Agression sexuelle à Paris : un homme d'affaires indien condamné à trois mois ferme
Un businessman indien comparaît en justice à Paris pour agression sexuelle sur un réceptionniste d'hôtel à Montmartre. Le tribunal le condamne à trois mois de prison ferme.

Trois mois ferme pour le businessman indien jugé à Paris
Un homme d'affaires indien de 61 ans, identifié sous le prénom Anish, a été condamné à trois mois de prison ferme par la chambre des comparutions immédiates de Paris après avoir agressé sexuellement un réceptionniste de nuit dans un hôtel de la butte Montmartre. Radio France - Justice rapporte les détails de cette affaire jugée mardi, dont les circonstances rappellent une retentissante affaire survenue dans un palace new-yorkais il y a quinze ans.

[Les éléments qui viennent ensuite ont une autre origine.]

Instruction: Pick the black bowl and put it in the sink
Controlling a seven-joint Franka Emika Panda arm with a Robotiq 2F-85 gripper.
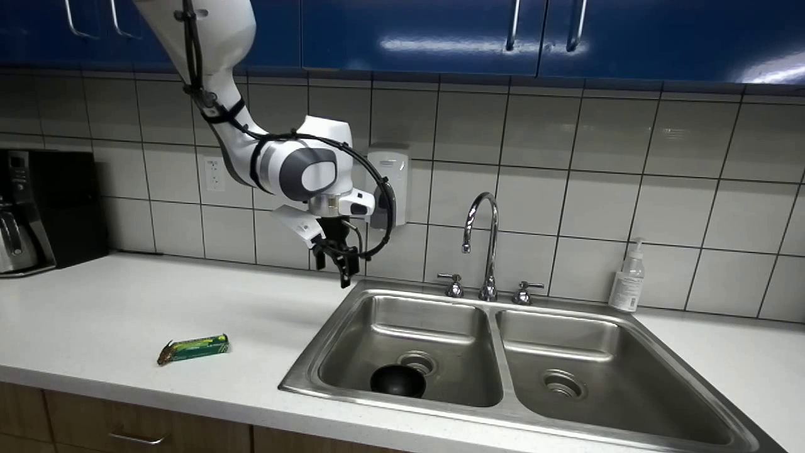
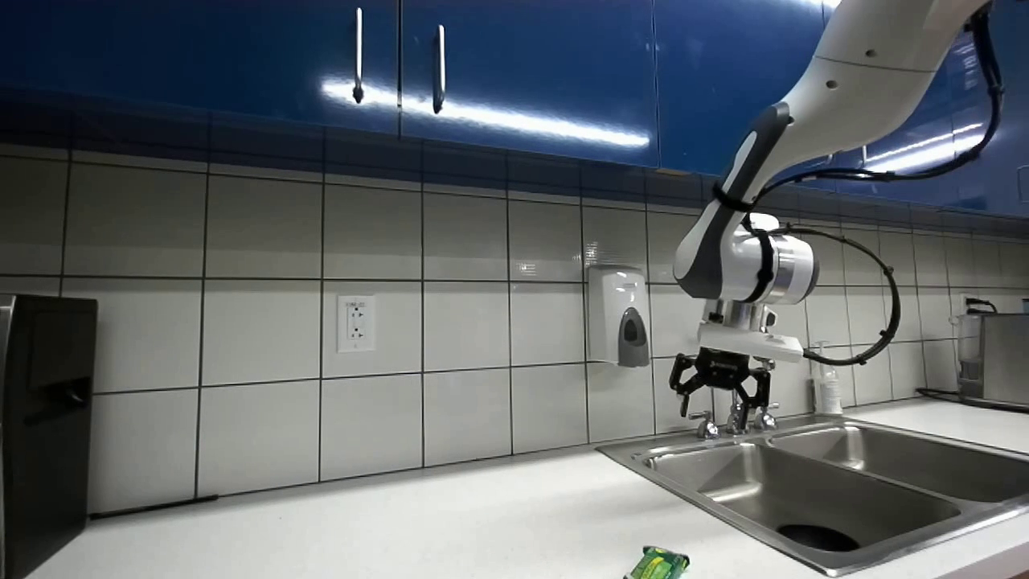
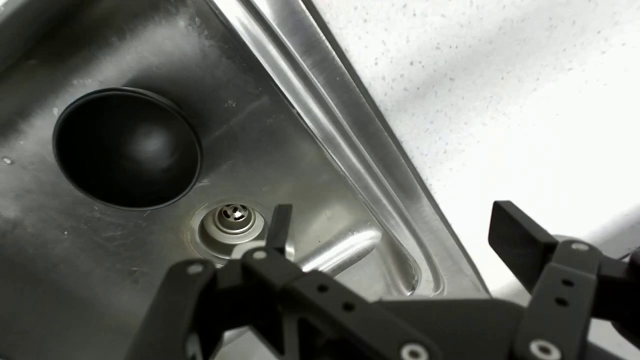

Anish était arrivé à Paris le week-end précédant l'audience pour représenter son pays au sommet mondial de la transition énergétique. Cadre dans une grande entreprise de câbles électriques, il était logé dans cet établissement emblématique de Montmartre. Il n'a finalement pas mis les pieds au sommet de la semaine.
Des allers-retours nocturnes au hall, puis une convocation à la chambre
Samedi soir, Anish descend à deux reprises dans le hall de l'hôtel, prétextant déposer puis récupérer un colis. Le réceptionniste de nuit remarque que le client se frotte le pantalon face à lui. Vers 4 h du matin, Anish appelle la réception en se plaignant d'un problème de climatisation. Le réceptionniste lui propose un ventilateur et monte à la chambre 410.
À son arrivée, Anish lui ouvre la porte vêtu d'un seul caleçon. Il lui demande de brancher l'appareil. Lorsque l'employé se relève, Anish est nu devant lui : il l'empêche de quitter la chambre, lui propose un rapport sexuel, puis, face au refus, se soulage devant lui. Le réceptionniste quitte les lieux « sidéré », selon ses propres mots rapportés au tribunal. Après avoir surmonté la peur de perdre son emploi, il appelle la police.
Pas de traces matérielles, mais un témoignage jugé crédible
Les enquêteurs qui se rendent sur place ne trouvent pas de traces physiques de l'infraction. Un médecin diagnostique au réceptionniste un stress post-traumatique et lui délivre neuf jours d'arrêt de travail. Anish est placé en garde à vue.
À l'audience, le prévenu s'exprime en mauvais anglais, par ailleurs mal traduit. Il reconnaît avoir bu cette nuit-là et admet ne pas se souvenir de tout, mais nie tout acte répréhensible. Si sa main s'est posée sur son pantalon, c'est en raison d'une incontinence aiguë. S'il était en caleçon, c'est parce qu'il avait chaud. Si le réceptionniste n'a pas pu sortir, c'est parce que la chambre est petite. Et si ses mains étaient humides, c'est parce qu'il venait de les laver.
Le parquet demande du sursis, le tribunal prononce de la prison ferme
Le procureur reconnaît l'absence de preuve matérielle intangible, mais juge la version du réceptionniste « claire, constante et circonstanciée ». Il requiert dix-huit mois de prison avec sursis et une amende de 40 000 euros — soit l'équivalent de quatre mois de salaire pour le prévenu.
L'avocate de la défense tente de résumer le dossier à un « parole contre parole » et plaide la relaxe au bénéfice du doute. Le tribunal ne retient pas cet argument. Il prononce une peine plus sévère que les réquisitions : trois mois de prison ferme.
Anish, qui devait reprendre l'avion pour l'Inde le jour du jugement, prolongera son séjour dans la capitale dans des conditions qu'il n'avait manifestement pas anticipées.